And then he leaped onto the railing and clawed his way up a chain.

Pikey scrambled after him. Just in time. Below, he heard the two guards collide, clockwork and black rubber crashing together.

Pikey and Bartholomew struggled upward, up ladders and snaking passageways that were little more than pipes.

It was so strange being in this dark metal jungle, when minutes ago they had been in an English field, with nothing but snow and silence.

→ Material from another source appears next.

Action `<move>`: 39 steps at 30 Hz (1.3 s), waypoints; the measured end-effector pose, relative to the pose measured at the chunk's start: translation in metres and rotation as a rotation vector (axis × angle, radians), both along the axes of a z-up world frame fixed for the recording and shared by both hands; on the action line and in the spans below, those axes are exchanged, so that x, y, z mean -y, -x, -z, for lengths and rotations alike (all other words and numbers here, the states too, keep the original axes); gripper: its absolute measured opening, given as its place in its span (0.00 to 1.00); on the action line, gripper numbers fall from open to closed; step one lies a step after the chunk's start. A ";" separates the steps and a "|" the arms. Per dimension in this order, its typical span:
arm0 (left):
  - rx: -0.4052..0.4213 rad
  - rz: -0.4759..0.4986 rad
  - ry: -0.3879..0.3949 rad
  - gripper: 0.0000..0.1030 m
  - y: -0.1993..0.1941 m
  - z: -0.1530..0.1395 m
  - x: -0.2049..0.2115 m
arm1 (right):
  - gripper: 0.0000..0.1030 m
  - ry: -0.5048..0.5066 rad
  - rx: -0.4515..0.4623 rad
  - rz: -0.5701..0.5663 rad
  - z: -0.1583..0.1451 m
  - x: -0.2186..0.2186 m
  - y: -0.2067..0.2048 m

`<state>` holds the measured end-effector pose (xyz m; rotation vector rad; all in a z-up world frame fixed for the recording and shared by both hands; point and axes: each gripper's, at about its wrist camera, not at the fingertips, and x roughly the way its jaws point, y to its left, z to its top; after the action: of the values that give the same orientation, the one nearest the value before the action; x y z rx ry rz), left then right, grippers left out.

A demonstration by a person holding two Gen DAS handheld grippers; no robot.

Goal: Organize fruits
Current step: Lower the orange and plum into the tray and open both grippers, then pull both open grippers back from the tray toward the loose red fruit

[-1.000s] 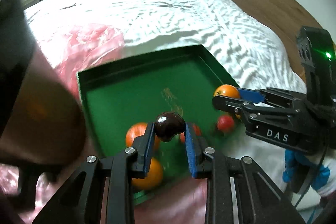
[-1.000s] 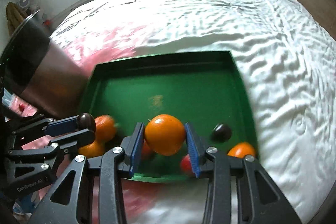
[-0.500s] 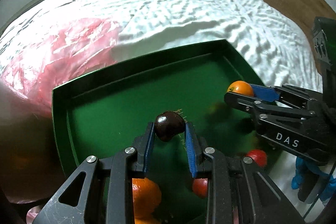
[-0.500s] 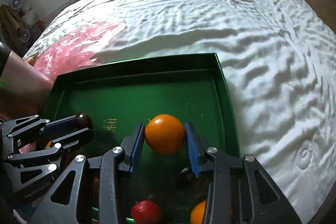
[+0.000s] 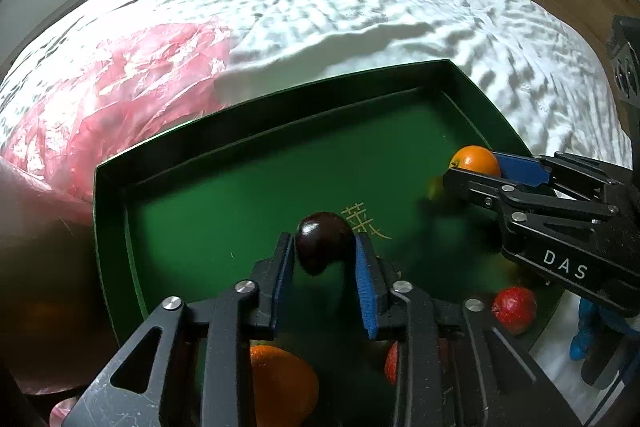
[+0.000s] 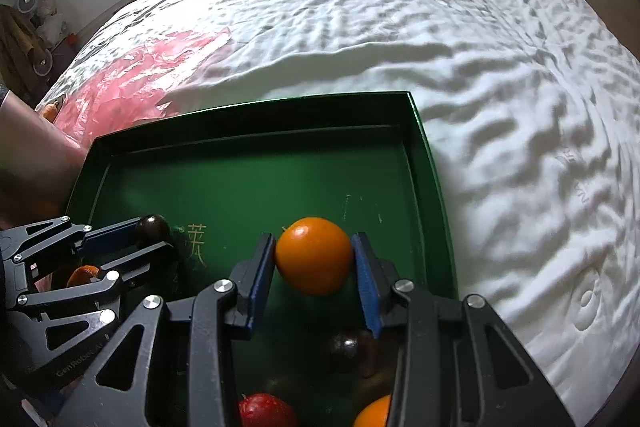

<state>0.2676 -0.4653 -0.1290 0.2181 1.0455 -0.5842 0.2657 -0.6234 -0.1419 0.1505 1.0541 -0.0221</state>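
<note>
A green tray [image 5: 280,97] lies on a white bed. My left gripper [image 5: 324,247] points down over the tray's middle with a dark plum [image 5: 324,245] between its blue pads; the jaws are opening, though both pads still touch the plum. My right gripper [image 6: 314,255] is shut on an orange [image 6: 314,255] above the tray's [image 6: 256,103] right half. Each gripper also shows in the other's view: the right gripper [image 5: 476,171] at the right, the left gripper [image 6: 156,239] at the left.
Loose fruit lies at the tray's near edge: a red fruit [image 5: 514,309], an orange [image 5: 280,379], a second dark plum [image 6: 350,347], a red apple [image 6: 266,411]. A pink plastic bag [image 5: 120,99] lies left of the tray. A person's arm [image 6: 32,163] is at the left.
Both grippers have moved forward and down over the tray floor, leaving the loose fruit behind at the near edge. The left jaws stand slightly wider around the plum.
</note>
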 end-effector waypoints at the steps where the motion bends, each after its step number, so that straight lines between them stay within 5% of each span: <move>1: -0.003 -0.007 -0.003 0.33 0.000 0.001 -0.001 | 0.71 -0.001 -0.001 0.002 0.000 0.000 0.000; 10: -0.001 -0.048 0.006 0.47 -0.004 -0.004 -0.010 | 1.00 0.011 -0.005 0.005 -0.001 -0.005 -0.002; 29: 0.020 -0.005 0.063 0.50 0.018 -0.041 -0.028 | 1.00 0.025 0.075 0.067 -0.050 -0.020 0.028; 35: 0.031 0.032 0.081 0.56 0.037 -0.052 -0.033 | 1.00 0.034 0.076 0.083 -0.058 -0.028 0.048; 39: 0.031 0.051 0.094 0.69 0.051 -0.057 -0.039 | 1.00 0.055 0.071 0.083 -0.061 -0.035 0.061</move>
<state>0.2165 -0.4258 -0.0722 0.1713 0.9826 -0.6730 0.2049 -0.5880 -0.0806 0.1446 0.9752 -0.1199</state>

Pikey still felt half asleep, in a daze.

Bartholomew helped him up onto a ledge. “I'm sorry I burned your sock,” he said.

“Sorry I couldn't see your sister yesterday,” Pikey mumbled.

They climbed on. Steam hissed into their faces. Sometimes the metal under their hands was scalding hot, sometimes icy cold. Pikey's cloak snagged on a bolt and got a tear right up to the knee, which made him want to scream. At last they pushed up through an air vent and burst onto something broad and solid.

They were on a dismal, bustling thoroughfare, and a faun was about to stomp on them.

Pikey stood bolt upright. Bartholomew rolled into a crouch. Faeries were trudging past on all sides, wandering the gloomy street. They were dressed in rags, tattered waistcoats, and broken hats. Branches and wings poked this way and that. Whole families were here, huddles of sprytes and tired-eyed goblin mothers, their many tiny children clutching at their skirts and crying. None of them seemed to notice the intruders.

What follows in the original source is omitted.